Jan 31Albert/Barabasi 2002, Statistical Mechanics of Complex Networks sections I, II, III (pages 48-59)
Newman 2003, The structure and function of complex networks sections I, II, IV (pages 1-9 and 20-26)
Feb 7Lada A. Adamic Zipf, Power-laws, and Pareto - a ranking tutorial, Information Dynamics Lab, HP Labs
Newman 2002, Random graphs as models of networks pages 1-11 (required), pages 12-19 (optional), Kalevi Kilkki, A practical model for analyzing long tails (optional)
Feb 14D. J. Watts and S. H. Strogatz. Collective dynamics of 'small-world' networks, Nature, 393:440-442 (1998)
A. Barrat and M. Weigt, On the properties of small-world network models, Europ. Phys. J. B 13, 547 (2000) pages 1-8
Feb 21Doyle/Snell Random Walks and Electric Networks pages 1-14, 29-37 (required), 37-51 (optional)

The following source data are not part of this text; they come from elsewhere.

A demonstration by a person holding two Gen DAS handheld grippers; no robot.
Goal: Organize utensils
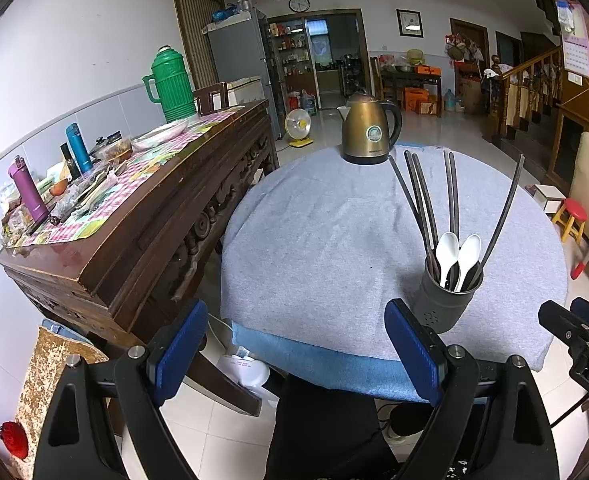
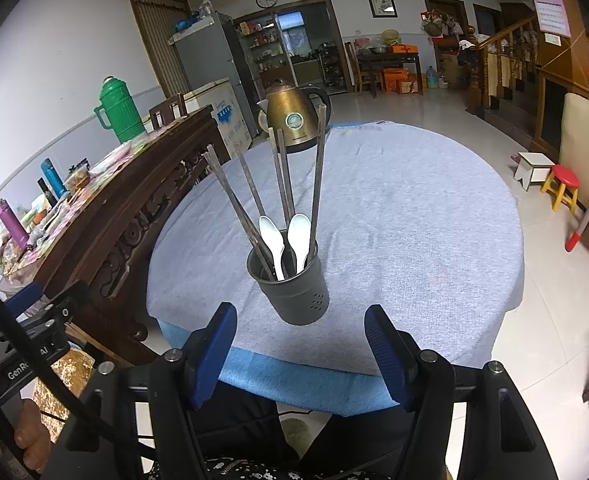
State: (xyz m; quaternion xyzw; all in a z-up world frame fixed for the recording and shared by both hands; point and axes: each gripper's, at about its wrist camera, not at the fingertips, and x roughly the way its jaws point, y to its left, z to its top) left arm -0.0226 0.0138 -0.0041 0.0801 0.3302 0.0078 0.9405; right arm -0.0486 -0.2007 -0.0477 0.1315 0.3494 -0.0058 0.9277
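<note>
Standing at frame centre, the grey holder held chopsticks and two white spoons; left gripper and right gripper hung spread, empty.

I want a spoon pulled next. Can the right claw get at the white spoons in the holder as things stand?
Probably yes. The right claw is open and empty, with the utensil holder straight ahead of it. The white spoons stand between dark chopsticks, which crowd them and may get nudged.
</note>
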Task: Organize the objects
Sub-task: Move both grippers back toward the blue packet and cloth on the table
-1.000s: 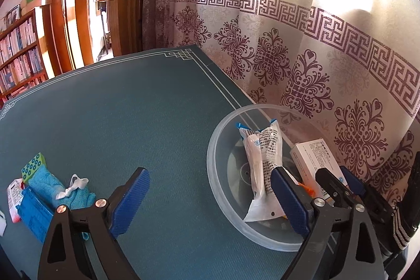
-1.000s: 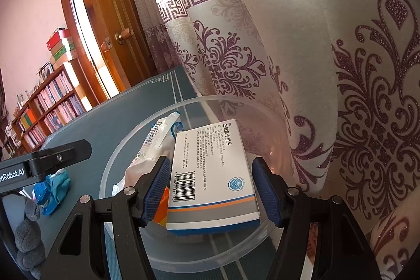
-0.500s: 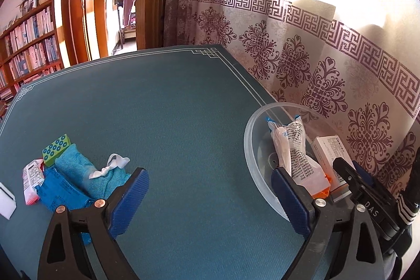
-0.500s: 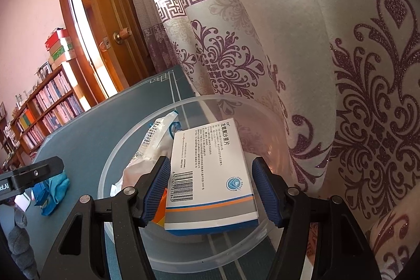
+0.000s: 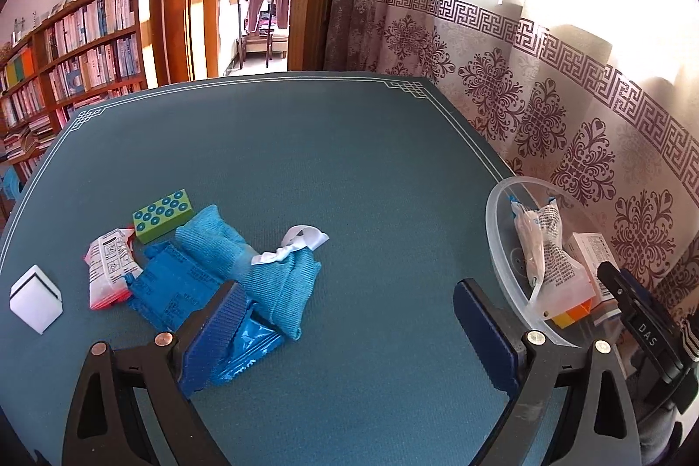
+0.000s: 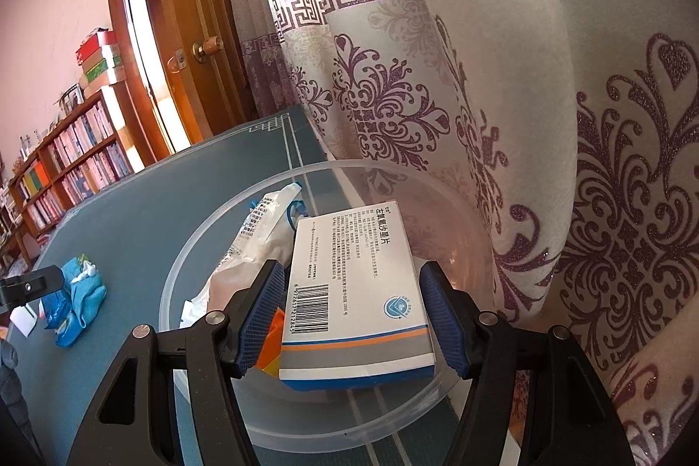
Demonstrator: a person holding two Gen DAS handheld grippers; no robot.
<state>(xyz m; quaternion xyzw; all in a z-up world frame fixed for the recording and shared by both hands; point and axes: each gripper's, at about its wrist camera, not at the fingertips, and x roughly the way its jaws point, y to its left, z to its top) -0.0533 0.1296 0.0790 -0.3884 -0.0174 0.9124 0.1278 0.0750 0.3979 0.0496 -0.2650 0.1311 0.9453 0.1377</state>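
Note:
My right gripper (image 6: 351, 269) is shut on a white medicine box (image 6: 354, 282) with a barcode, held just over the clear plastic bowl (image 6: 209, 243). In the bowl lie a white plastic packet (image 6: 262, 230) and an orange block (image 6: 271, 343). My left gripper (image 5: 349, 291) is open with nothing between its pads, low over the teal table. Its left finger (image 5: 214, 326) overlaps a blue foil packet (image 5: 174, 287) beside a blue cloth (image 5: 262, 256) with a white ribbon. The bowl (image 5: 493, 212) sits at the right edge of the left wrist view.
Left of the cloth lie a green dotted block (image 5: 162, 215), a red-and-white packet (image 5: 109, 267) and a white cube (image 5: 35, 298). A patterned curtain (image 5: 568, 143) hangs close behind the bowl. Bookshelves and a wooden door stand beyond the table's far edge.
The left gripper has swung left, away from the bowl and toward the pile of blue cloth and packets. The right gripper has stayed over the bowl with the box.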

Feb 28David Austin How Google Finds Your Needle in the Web's Haystack
Amy N. Langville and Carl D. Meyer Deeper Inside PageRank. Internet Mathematics, Vol. 1(3):335-380, 2005. pages 1-20
Mar 6 Ferrer i Cancho, Sole, Koehler, Patterns in syntactic dependency networks, Phys Rev E. 69, 051915 (2004)
Dorogovtsev and Mendes, Language as an evolving word web, Proc. Royal Soc. London B 268, 2603-2606 (2001) (optional)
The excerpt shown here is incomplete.